[vector] Partial permutations

Wed Jan 30 20:47:28 UTC 2019

Yes, that's the gist of it. The aim is to avoid horizontal reductions and do as much accumulation in parallel as possible.

You are also correct that the upper 16 bytes in counts is superfluous, but C/C++ programmers seem to do this a lot

because vpshufb is so cheap. You are correct that there is a bug when all bits are set - there are two ways round it:

change the block to 128 or unroll the inner loop so there are two low accumulators and two high accumulators,

which avoids overflow. I didn't get round to deciding which way to go before I realised that ByteVector.rearrange

wasn't compiling to anything exciting yet (for AVX2 at least). I look forward to revisiting this calculation in the future.

The point of sharing this example is not just that I really hope it will one day be possible to use the API to count

bits quickly (in which case it would probably be even better implemented within the API, using the AVX-512 vpopcnt

extension when available!), but to draw attention to an existing idiom that I suspect may not be served well by the

semantics of Vector.rearrange, even if it is currently the most appropriate approximation in the current API. I leave

it to the experts to think about whether or how to make this possible, but I hope that it is helpful to draw attention

to the kinds of things that would occur to a potential user to implement with the API. It wouldn't matter much to me as a

potential user whether this would be expressed as a gather or as a permutation, or even if there were a secret incantation

expressible in terms of masks: I just anticipate the need to do parallel lookups without undue overhead.

Regarding the SWAR hacks, there's a reason for them: lack of unsigned arithmetic. I don't think it is

possible to implement the horizontal reduction in terms of signed byte arithmetic. I think that lack

of unsigned arithmetic is another obstacle to lifting and shifting existing vector algorithms to the vector API.

I have previously tried and failed to implement StreamVByte compression (which incidentally also requires

similar permutations and species changes) with the vector API, for lack of unsigned 8 bit arithmetic.

________________________________
From: John Rose <john.r.rose at oracle.com>
Sent: 30 January 2019 01:34:53
To: Richard Startin
Cc: panama-dev at openjdk.java.net
Subject: Re: [vector] Partial permutations

On Jan 29, 2019, at 2:44 PM, Richard Startin <richard at openkappa.co.uk<mailto:richard at openkappa.co.uk>> wrote:

       lo = lo.add(counts.rearrange(v1.and(0x0F0F0F0F).rebracket(YMM_BYTE).toShuffle()).rebracket(YMM_INT));

Breaking it down:

var v1 = …;  // u4[8]
var nibblePerByte = v1.and(0x0F0F0F0F).rebracket(YMM_BYTE);  // u1[32]
var bitCountPerByte = counts.rearrange(nibblePerByte.toShuffle());  // u1[32]
var swarLanes = bitCountPerByte.rebracket(YMM_INT);  // u4[8]
lo = lo.add(expandedCounts);  // danger: carry-out across bytes?

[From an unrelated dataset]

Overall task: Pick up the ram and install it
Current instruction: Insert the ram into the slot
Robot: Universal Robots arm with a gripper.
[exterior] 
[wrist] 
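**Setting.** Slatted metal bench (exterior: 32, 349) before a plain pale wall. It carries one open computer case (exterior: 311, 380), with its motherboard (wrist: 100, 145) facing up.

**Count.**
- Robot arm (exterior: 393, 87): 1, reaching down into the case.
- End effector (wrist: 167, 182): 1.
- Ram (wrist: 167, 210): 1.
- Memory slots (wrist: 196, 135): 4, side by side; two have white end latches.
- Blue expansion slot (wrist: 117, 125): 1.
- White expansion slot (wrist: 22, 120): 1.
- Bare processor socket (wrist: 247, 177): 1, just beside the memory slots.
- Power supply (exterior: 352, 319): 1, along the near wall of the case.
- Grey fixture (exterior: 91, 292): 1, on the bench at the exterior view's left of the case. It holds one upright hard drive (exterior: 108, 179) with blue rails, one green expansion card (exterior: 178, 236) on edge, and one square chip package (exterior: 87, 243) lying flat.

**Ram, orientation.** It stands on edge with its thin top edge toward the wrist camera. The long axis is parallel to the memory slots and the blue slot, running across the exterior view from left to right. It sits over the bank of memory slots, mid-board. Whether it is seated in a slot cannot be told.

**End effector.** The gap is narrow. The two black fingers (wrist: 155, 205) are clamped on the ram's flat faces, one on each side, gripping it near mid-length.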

The second line zeroes out half of the bit positions and breaks out the
8 int lanes into 32 byte lanes.

The third line replaces each byte (whose value is in 0..15) with another
byte that gives the bit-count (value in 0..4).

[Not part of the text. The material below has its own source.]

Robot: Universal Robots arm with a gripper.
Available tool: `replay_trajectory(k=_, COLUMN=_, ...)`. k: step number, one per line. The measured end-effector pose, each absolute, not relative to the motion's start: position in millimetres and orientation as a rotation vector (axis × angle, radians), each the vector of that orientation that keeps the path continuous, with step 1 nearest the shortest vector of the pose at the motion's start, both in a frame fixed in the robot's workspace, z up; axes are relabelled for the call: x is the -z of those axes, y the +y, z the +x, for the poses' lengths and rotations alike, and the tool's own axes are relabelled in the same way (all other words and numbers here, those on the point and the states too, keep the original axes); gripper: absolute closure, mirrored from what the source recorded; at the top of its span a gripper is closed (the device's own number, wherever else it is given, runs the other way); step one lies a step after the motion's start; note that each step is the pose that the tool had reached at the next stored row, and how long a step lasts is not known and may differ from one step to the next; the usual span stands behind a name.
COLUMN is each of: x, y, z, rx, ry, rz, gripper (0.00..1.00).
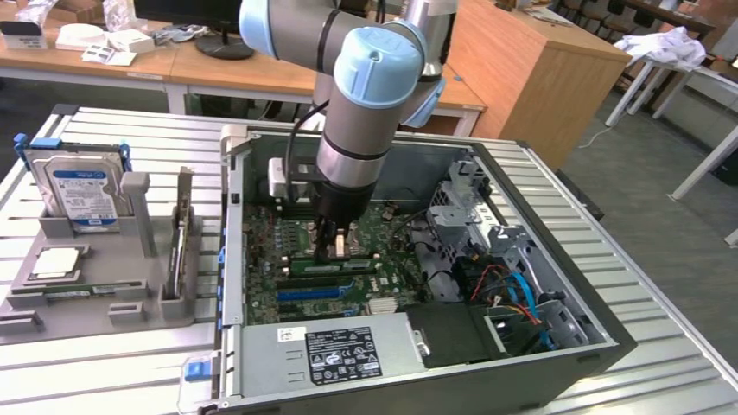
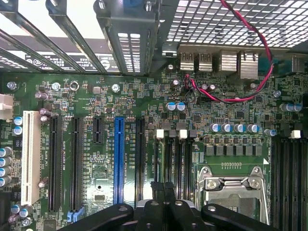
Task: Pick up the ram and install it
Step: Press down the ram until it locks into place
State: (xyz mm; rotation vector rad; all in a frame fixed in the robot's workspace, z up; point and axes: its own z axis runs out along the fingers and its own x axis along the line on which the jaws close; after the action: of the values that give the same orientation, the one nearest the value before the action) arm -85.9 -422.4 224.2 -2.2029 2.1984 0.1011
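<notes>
Open dark-grey sheet-metal computer case [image 1: 600, 339] lying on its side on a ribbed silver table [image 1: 116, 367], holding a green motherboard [image 1: 398, 278] crowded with small parts, a grey power-supply box [image 1: 334, 354] with a black-and-white label at the near wall, and a tangle of red and blue cables [image 1: 513, 294] beside a perforated metal drive cage toward the exterior view's right. Reaching straight down into that case, a silver-and-pale-blue jointed robot arm [image 1: 369, 86] ending in a black hand [image 1: 332, 252], fingers pressed together. Directly under the fingertips, lying flat along the long black memory slots, a thin narrow green ram [image 1: 359, 262]; whether pinched or only touched, cannot tell. Just beyond it toward the power supply, a bright blue plastic expansion slot [image 1: 311, 294]. From the wrist, the same hand [image 2: 166, 190] seen as glossy black fingers [image 2: 156, 211] closed over memory slots with white end latches, the blue slot [image 2: 119, 163] alongside several black slots and one white slot [image 2: 30, 156], a shiny steel processor-socket frame [image 2: 231, 185], round capacitors, and a thin red wire [image 2: 260, 43] looping across a punched metal grille. Well apart, toward the exterior view's left, a matte grey moulded tray [image 1: 104, 304] carrying an upright hard drive [image 1: 83, 186] with a blue label and a flat square silver chip [image 1: 58, 264].
</notes>
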Motion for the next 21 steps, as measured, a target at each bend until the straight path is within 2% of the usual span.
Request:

The fourth line undoes the action of the second line.  Now we have
four lanes each of which is an integer containing 4 "SIMD across a
register" sub-lanes.

It seems like the top half of your NIBBLE_COUNTS table could be any
old garbage, not a copy of the bottom half.

(Did I get it right?  This kind of code is tricky!)

The final line adds 8x4 lanes and their sub-lanes.  I think you have
a bug in your block size, since if all the input bits are set, then
each nibble count will always be 4, and so each sub-lane count
will accumulate that value, 256/4 times, which will cause a carry
to propagate across your SWAR sub-lanes.

The idiom counts.rearrange(nibblePerByte.toShuffle()) would read better,
in this algorithm, as nibblePerByte.selectFrom(counts).  It's really akin to
a gather operation in this use case, and the similarity could be made
more clear by using a gather-like API (which we are still working on).

To respond to your question:  If I follow you, you note that since the
top half of the NIBBLE_COUNTS array is never used, then any instructions
which would do the work of loading from that half of the array are useless.

To me, this calls the question of how to do strength-reduction optimizations
on shuffles.

I don't think we want explicit API points for simplified shuffles, any more
than we want library routines or operators for division when both operands
are positive, even though there are optimizations relevant in both cases.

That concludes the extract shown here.